YOUR ASSIGNMENT
What you return must match the records below exactly, apart from the omitted pictures.

Dataset excerpts
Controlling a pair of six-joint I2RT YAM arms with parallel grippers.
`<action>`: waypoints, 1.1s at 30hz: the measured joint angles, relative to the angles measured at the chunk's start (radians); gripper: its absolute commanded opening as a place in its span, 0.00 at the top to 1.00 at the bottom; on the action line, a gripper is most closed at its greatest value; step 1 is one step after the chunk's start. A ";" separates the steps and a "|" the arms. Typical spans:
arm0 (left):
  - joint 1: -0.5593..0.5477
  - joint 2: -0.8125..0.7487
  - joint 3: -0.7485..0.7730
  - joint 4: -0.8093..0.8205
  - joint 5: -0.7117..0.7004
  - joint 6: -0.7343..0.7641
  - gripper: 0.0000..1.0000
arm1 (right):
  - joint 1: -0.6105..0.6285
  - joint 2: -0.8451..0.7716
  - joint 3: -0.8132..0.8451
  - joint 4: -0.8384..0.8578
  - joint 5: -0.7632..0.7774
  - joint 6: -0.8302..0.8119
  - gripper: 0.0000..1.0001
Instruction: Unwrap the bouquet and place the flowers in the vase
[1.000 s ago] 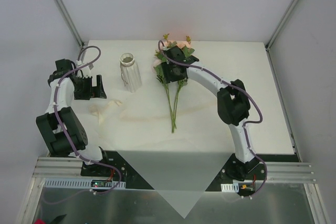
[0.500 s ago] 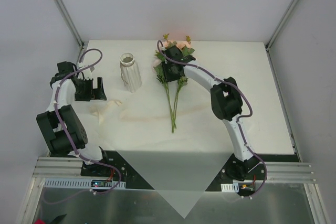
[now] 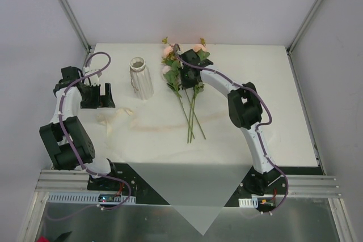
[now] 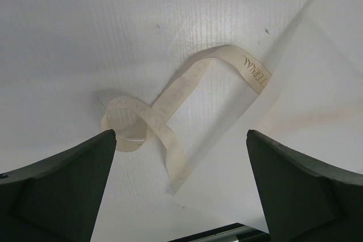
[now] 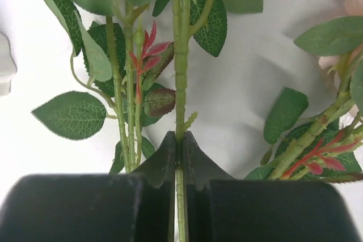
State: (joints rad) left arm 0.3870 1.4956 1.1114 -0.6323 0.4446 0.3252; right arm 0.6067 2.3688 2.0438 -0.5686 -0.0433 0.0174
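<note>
The flowers point(image 3: 172, 76), peach-pink roses on long green leafy stems, lie on the white table point(image 3: 272, 83). Their blooms point to the far edge and their cut ends toward the arms. They are just right of the small white ribbed ceramic vase point(image 3: 141, 77), which stands upright and clear of them. The right gripper point(image 5: 178, 140) has its jaws pinched together on one green stem, with neighbouring stems passing beside it. The left gripper point(image 4: 180, 137) has its jaws wide apart and holds nothing. It is poised above a loose curl of pale raffia ribbon point(image 4: 181, 89) on the table.
</note>
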 measured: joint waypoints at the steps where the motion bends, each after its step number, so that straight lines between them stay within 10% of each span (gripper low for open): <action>1: 0.000 -0.003 -0.002 0.001 0.000 0.000 0.01 | 0.000 0.000 -0.002 0.006 -0.002 0.002 0.99; 15: 0.000 -0.063 -0.014 -0.005 0.009 0.002 0.01 | 0.001 -0.345 -0.339 0.215 0.001 0.081 0.99; 24: 0.000 -0.086 -0.014 -0.012 0.024 0.002 0.01 | 0.023 -0.648 -0.373 0.479 -0.024 0.106 0.99; 33: 0.000 -0.093 -0.013 -0.043 0.043 0.002 0.01 | 0.123 -0.583 -0.141 0.883 -0.160 0.097 0.99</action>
State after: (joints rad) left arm 0.3870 1.4021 1.0988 -0.6758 0.4877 0.3275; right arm 0.7300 1.7859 1.9026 0.3145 -0.2035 0.1146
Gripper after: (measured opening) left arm 0.992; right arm 0.034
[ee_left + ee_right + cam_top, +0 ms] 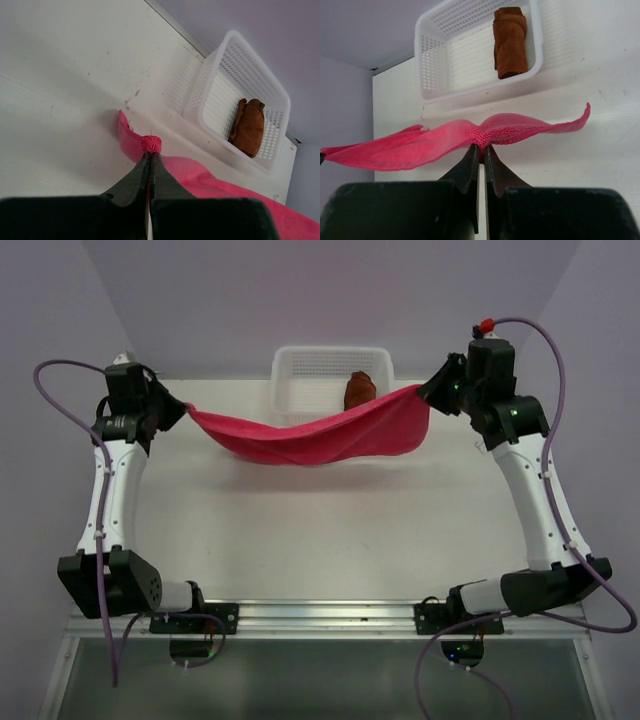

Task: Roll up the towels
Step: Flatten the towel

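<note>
Holding the pink towel (315, 435) aloft by its two ends, ready to lay flat; not yet rolling it.

Clamped shut on the left end with the left pincer (183, 410) and on the right end with the right pincer (428, 390), thin cloth nipped between closed jaws on each side. Hanging in a sag over the surface (320, 530), just in front of the basket (290, 360) holding the brown towel (360, 390), seemingly rolled already. Running long axis left to right, ends pointing at the arms, middle drooping lowest; cannot tell whether touching down. Judged as the spreading step. Next: lower evenly, flatten without bunching, release, regrip one edge to start the roll.
</note>
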Robot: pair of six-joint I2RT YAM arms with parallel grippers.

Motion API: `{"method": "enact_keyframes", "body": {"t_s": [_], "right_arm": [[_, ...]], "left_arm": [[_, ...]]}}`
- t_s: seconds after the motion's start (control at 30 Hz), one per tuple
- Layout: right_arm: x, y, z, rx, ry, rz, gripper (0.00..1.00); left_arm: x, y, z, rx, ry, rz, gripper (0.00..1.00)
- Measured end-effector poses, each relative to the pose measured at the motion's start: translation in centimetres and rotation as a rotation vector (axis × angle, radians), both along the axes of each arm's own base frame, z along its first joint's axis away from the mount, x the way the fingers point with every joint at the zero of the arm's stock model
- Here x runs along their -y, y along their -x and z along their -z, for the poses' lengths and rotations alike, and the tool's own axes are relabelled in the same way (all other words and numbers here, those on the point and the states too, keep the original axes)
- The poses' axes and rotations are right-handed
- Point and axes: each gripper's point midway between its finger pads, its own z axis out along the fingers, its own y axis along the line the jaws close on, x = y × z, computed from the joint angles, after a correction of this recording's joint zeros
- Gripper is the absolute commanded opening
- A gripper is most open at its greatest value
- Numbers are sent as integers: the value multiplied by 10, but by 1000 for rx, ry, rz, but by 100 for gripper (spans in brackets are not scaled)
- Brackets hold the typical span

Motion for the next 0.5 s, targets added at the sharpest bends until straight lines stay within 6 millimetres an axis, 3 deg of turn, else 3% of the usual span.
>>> {"method": "enact_keyframes", "body": {"t_s": [0.1, 0.17, 0.27, 0.37, 0.5], "right_arm": [[-4, 7, 5, -3, -26, -16, 0], [-4, 19, 27, -43, -35, -24, 0], [-1, 48, 82, -157, -41, -23, 0], [5, 86, 138, -264, -45, -6, 0], [10, 127, 182, -347, -64, -2, 0]], "left_arm": [[1, 14, -13, 56, 1, -7, 0], [3, 32, -8, 67, -2, -9, 0], [5, 60, 18, 42, -5, -18, 0], [8, 96, 61, -20, 1, -31, 0], [12, 124, 103, -84, 24, -45, 0]]}}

EXERCISE OUTPUT
Controlling a pair of six-joint I2RT YAM arms with parallel grippers.
`<action>`: waypoints, 1.1s at 30hz: the measured joint angles, relative to the angles measured at the chunk's start (radians); gripper: its absolute commanded opening as a place in its span, 0.00 at the top to 1.00 at the bottom; on the action line, a gripper is most closed at its greatest value; step 1 is one step after the chunk's start. A ";" separates the steps and a "|" the arms. Typical spans:
arm0 (left):
  - joint 1: -0.5593..0.5477
  - joint 2: -0.8125..0.7487
  - joint 3: -0.7485..0.7730
  - joint 4: -0.8093..0.8205
  - joint 5: -0.7117..0.7004
  - joint 6: -0.7343..0.7641
  - gripper: 0.0000..1.0000
arm1 (right):
  - joint 1: -0.6105..0.6285
  - joint 2: -0.8451..0.7716
  - joint 3: -0.8132..0.8451
  - joint 4: -0.8384..0.8578
  - joint 5: -0.7632..0.7774
  - joint 6: -0.8302..0.8119
  - gripper: 0.0000..1.0001
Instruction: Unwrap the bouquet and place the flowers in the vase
[1.000 s ago] 
[0.500 s ago] 
[now] 
[now] 
[now] 
State: (joints rad) left arm 0.3870 1.4956 1.1114 -0.6323 0.4446 0.3252; right arm 0.6067 2.3688 2.0438 -0.5686 -0.0433 0.0174
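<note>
The flowers point(image 3: 172, 76), peach-pink roses on long green leafy stems, lie on the white table point(image 3: 272, 83). Their blooms point to the far edge and their cut ends toward the arms. They are just right of the small white ribbed ceramic vase point(image 3: 141, 77), which stands upright and clear of them. The right gripper point(image 5: 178, 140) has its jaws pinched together on one green stem, with neighbouring stems passing beside it. The left gripper point(image 4: 180, 137) has its jaws wide apart and holds nothing. It is poised above a loose curl of pale raffia ribbon point(image 4: 181, 89) on the table.
</note>
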 measured: joint waypoints at the steps where the motion bends, each after its step number, so that straight lines between them stay within 10% of each span (gripper low for open): <action>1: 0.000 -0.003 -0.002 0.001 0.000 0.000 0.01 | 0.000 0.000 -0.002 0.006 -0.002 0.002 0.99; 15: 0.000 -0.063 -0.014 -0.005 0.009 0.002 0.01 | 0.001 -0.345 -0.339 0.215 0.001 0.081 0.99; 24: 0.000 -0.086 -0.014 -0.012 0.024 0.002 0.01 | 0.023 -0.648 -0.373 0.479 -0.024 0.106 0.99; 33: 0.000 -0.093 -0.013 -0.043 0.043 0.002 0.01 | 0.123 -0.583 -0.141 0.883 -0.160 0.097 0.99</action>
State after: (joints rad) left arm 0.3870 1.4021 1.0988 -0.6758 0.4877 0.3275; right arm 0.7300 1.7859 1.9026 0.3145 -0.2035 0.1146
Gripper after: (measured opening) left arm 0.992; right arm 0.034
[ee_left + ee_right + cam_top, +0 ms] 

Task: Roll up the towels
Step: Flatten the towel

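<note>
Holding the pink towel (315, 435) aloft by its two ends, ready to lay flat; not yet rolling it.

Clamped shut on the left end with the left pincer (183, 410) and on the right end with the right pincer (428, 390), thin cloth nipped between closed jaws on each side. Hanging in a sag over the surface (320, 530), just in front of the basket (290, 360) holding the brown towel (360, 390), seemingly rolled already. Running long axis left to right, ends pointing at the arms, middle drooping lowest; cannot tell whether touching down. Judged as the spreading step. Next: lower evenly, flatten without bunching, release, regrip one edge to start the roll.
</note>
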Robot: pair of six-joint I2RT YAM arms with parallel grippers.

Motion API: `{"method": "enact_keyframes", "body": {"t_s": [_], "right_arm": [[_, ...]], "left_arm": [[_, ...]]}}`
- t_s: seconds after the motion's start (control at 30 Hz), one per tuple
- Layout: right_arm: x, y, z, rx, ry, rz, gripper (0.00..1.00); left_arm: x, y, z, rx, ry, rz, gripper (0.00..1.00)
- Measured end-effector poses, each relative to the pose measured at the motion's start: translation in centimetres and rotation as a rotation vector (axis × angle, radians), both along the axes of each arm's own base frame, z along its first joint's axis away from the mount, x the way the fingers point with every joint at the zero of the arm's stock model
- Here x runs along their -y, y along their -x and z along their -z, for the poses' lengths and rotations alike, and the tool's own axes are relabelled in the same way (all other words and numbers here, those on the point and the states too, keep the original axes)
- The poses' axes and rotations are right-handed
- Point and axes: each gripper's point midway between its finger pads, its own z axis out along the fingers, its own y axis along the line the jaws close on, x = y × z, computed from the joint angles, after a correction of this recording's joint zeros
- Gripper is the absolute commanded opening
- A gripper is most open at its greatest value
- Numbers are sent as integers: the value multiplied by 10, but by 1000 for rx, ry, rz, but by 100 for gripper (spans in brackets are not scaled)
- Brackets hold the typical span

Motion for the next 0.5 s, targets added at the sharpest bends until straight lines stay within 6 millimetres an axis, 3 deg of turn, else 3% of the usual span.
>>> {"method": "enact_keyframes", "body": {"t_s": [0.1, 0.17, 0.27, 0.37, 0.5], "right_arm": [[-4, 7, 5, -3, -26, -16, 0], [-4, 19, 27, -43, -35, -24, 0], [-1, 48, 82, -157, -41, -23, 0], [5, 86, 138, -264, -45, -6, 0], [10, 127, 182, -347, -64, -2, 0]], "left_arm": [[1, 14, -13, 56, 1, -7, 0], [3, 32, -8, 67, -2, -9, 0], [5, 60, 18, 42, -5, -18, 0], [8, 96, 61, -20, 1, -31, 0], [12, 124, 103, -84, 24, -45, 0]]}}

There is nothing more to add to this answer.